The Function Of Scaffold Proteins At Synapses

By definition, scaffolds have the function of assembling a complex of proteins that bind to their concatenated protein-protein interaction domains. At CNS excitatory synapses, each glutamate receptor subclass is associated with a complex of different and often interconnected scaffold proteins. The first scaffold proteins identified as being associated with glutamate receptors were PSD-95 for the NMDA receptor, GRIP for AMPA receptors, and Homer for metabotropic GluRs (mGluRs) (Figure 18.2; Colorplate 11)13. One of the first observations made in those early days was that most of these proteins have a PDZ domain. We will discuss PSD-95 and Homer function in detail later, and here concentrate on the function of the PDZ domain and the complex of scaffold proteins interacting with AMPA-type receptors.

PDZ domain-containing proteins play a central role at the synapses, as is shown by the fact that several synaptic scaffold proteins contain at least one PDZ domain (for a review, see 14). The major function of these PDZ-containing proteins is to act as scaffolds for the assembly of large protein complexes at specific subcellular locations, particularly on the cell surface. The PDZ functions as a modular domain that is well suited to be inserted into multi-PDZ proteins, or combined with other modular protein interaction domains in order to generate more complex scaffolds. Most PDZ domains recognize a few amino acids at the C-termini of proteins, and thus interact with the large majority of transmembrane proteins whose C-termini face the cytoplasm, as in the case of all glutamate receptors. It is therefore not surprising that PDZ proteins are well suited for postsynaptic membrane functions. It is also important to note that PDZ domains have different binding specificities, which means that the combination of different PDZ domains within a scaffold protein determines the composition of the protein complex assembled around the scaffold. Finally, most PDZ-containing proteins can multimerize to increase the size and, potentially, the heterogeneity of the PDZ-based complex15.

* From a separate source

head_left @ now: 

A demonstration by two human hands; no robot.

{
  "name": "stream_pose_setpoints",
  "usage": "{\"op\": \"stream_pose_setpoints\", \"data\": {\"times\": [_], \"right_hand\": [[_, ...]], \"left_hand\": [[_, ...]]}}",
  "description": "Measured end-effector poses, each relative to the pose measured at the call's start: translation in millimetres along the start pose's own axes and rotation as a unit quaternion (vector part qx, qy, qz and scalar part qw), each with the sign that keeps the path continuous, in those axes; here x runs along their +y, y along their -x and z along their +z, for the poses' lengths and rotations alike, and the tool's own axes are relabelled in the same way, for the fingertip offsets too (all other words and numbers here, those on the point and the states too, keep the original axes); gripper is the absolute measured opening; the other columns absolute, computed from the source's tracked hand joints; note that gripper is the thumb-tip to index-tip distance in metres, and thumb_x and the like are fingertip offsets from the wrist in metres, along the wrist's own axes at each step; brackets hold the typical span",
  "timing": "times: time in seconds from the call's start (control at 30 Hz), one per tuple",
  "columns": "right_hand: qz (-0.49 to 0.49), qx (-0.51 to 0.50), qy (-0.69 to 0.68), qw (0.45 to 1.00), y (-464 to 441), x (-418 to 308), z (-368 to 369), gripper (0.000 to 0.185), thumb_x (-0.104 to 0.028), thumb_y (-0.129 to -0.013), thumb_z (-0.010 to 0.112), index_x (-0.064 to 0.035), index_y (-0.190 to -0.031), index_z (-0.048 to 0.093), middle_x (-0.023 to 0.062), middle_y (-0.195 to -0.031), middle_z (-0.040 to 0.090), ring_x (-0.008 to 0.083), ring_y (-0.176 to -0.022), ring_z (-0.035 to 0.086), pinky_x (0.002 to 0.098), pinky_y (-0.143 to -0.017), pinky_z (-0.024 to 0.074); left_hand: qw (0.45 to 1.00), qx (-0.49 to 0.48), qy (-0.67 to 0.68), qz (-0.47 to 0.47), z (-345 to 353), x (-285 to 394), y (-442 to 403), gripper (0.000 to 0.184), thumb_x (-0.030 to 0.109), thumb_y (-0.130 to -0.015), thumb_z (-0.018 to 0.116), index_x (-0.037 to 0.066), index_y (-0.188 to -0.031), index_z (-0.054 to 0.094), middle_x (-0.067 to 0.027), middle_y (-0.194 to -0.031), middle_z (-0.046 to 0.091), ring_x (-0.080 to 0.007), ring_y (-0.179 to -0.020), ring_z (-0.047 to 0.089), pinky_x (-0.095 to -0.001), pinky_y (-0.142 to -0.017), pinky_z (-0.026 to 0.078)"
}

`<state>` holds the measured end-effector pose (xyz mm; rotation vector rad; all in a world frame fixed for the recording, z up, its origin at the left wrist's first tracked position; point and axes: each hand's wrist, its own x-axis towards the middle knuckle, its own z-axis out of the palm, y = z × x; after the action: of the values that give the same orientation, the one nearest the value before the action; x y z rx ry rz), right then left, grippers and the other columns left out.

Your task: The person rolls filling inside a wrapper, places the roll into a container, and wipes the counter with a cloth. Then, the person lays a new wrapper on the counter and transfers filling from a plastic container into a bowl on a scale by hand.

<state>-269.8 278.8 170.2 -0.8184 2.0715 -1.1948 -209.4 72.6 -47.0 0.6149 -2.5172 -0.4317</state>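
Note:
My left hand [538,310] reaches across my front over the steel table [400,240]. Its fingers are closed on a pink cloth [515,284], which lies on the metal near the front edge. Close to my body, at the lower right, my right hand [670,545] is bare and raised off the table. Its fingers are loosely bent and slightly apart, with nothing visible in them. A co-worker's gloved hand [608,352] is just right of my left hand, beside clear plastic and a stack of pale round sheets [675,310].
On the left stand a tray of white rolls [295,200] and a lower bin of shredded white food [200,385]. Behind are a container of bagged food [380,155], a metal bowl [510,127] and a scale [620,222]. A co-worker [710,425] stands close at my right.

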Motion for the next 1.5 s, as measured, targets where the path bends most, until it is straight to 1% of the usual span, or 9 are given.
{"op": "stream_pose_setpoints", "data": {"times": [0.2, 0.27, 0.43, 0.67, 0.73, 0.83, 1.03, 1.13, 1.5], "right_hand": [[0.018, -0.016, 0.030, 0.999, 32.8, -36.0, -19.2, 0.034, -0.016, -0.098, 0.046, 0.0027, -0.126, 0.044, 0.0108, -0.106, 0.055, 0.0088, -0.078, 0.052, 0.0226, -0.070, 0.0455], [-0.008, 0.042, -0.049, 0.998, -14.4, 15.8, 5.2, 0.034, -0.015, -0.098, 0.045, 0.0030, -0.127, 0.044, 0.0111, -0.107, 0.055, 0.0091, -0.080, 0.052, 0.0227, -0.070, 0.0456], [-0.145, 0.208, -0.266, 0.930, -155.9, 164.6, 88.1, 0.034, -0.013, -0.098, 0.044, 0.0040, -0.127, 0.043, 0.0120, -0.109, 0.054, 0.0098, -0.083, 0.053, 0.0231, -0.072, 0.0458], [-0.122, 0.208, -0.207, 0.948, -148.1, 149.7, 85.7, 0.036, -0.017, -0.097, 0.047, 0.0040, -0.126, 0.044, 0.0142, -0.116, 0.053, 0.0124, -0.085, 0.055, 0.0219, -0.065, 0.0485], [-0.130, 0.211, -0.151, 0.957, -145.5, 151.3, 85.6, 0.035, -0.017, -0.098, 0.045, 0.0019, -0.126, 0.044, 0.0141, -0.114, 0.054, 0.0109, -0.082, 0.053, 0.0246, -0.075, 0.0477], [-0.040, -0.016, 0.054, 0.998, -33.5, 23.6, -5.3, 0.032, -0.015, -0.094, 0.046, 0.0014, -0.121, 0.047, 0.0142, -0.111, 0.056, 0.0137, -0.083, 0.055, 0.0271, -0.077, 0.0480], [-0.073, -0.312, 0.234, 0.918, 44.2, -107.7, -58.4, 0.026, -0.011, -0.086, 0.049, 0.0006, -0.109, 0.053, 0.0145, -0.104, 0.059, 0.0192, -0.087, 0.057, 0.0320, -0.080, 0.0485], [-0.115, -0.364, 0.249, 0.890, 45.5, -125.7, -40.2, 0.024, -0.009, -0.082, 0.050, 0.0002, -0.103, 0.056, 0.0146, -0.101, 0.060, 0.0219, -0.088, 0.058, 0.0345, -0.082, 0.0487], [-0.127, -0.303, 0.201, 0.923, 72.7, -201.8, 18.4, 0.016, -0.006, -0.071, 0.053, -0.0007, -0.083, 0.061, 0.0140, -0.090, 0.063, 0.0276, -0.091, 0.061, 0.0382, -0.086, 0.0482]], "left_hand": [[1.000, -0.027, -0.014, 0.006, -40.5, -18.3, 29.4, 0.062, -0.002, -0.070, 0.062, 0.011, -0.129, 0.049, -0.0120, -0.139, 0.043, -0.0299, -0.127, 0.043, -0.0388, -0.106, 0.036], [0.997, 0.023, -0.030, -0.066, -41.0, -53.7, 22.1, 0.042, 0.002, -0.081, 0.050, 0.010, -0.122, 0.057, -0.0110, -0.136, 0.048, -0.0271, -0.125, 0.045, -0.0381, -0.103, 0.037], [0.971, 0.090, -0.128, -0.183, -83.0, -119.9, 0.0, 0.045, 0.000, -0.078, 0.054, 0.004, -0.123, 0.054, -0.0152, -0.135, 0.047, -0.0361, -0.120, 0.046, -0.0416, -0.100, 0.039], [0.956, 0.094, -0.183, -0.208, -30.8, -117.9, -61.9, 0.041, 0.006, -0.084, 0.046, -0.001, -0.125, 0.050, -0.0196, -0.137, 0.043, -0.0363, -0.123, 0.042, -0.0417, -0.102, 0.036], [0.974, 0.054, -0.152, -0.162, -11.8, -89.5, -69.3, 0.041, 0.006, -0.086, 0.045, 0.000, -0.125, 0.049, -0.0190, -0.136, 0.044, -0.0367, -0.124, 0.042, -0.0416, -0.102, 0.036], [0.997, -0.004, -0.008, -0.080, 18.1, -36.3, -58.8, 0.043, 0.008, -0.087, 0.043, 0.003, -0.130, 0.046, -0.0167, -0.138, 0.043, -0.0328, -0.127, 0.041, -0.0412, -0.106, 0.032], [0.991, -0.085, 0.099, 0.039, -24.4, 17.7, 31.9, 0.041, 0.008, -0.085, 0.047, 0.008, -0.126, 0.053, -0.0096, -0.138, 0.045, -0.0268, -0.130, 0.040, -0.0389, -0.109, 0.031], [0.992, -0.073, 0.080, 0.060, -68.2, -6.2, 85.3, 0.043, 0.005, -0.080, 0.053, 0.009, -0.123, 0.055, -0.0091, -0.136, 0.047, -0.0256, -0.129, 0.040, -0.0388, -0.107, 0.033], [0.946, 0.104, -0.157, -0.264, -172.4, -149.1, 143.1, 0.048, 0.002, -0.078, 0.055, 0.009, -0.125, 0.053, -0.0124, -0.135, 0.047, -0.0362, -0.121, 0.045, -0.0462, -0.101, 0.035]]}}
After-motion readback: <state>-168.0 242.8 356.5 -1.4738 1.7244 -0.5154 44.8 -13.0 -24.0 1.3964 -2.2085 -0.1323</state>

One clear example of the synaptic function of PDZ-containing scaffold proteins came from studies of the mechanisms that modulate the synaptic trafficking of AMPA-type glutamate receptors. The number of synaptic AMPA receptors directly regulates synapse potentiation and depression, which are respectively associated with LTP and long-term depression (LTD). AMPA receptors are linked to two major scaffold proteins, the glutamate-receptor-interacting protein/AMPAR-binding protein (GRIP/ABP, encoded by the two distinct genes GRIP1 and ABP/GRIP2), and the protein interacting with C kinase 1 (PICK1); these interactions may account for the dynamic cell-biological behavior of AMPARs at synapses.

The C-terminal of the GluR2/3 subunit specifically binds to the PDZ5 domain of GRIP, but the PDZ4 domain is also required for a strong interaction by stabilizing the PDZ5 structure through interdomain interactions16. GRIP is believed to be involved in the synaptic trafficking and/or stabilization of AMPARs and other interacting proteins (also see Chapter 24). The widespread cellular distribution of GRIP and its interaction with motor proteins [directly with conventional kinesin KIF517 or indirectly with KIF1A via liprin-a18] suggest that multiple motor proteins may contribute to the transport of AMPARs.

GRIP has up to seven PDZ domains through which it can interact with many proteins, including Eph receptors and their ephrin ligands19, a RAS guanine nucleotide exchange factor (RasGEF)20, liprin- a21, the transmembrane protein Fraser syndrome 1 (FRAS1)22, and the metabotropic and kainate-type glutamate receptors23. Thus GRIP can participate in synaptic function not only by interacting with AMPARs, but also by associating with Eph receptors and their ephrin ligands, which have been found to be involved in dendrites and dendritic spine morphogenesis and hippocampal synaptic plasticity24,25.

PICK1 is located at synaptic and nonsynaptic sites in neurons. Its PDZ domain has relatively promiscuous binding properties, and both pre- and postsynaptic partners have been found: PKCa, GluR2/3, the netrin receptor UNC5H26, various metabotropic glutamate receptor subtypes27'28, the dopamine plasma-membrane transporter29, and the erythroblastic leukemia viral oncogene homolog 2 (ErbB2) receptor tyrosine kinase30. In most of these cases, the subcellular localization and/or surface expression of these partners seems to be regulated by interactions with PICK1.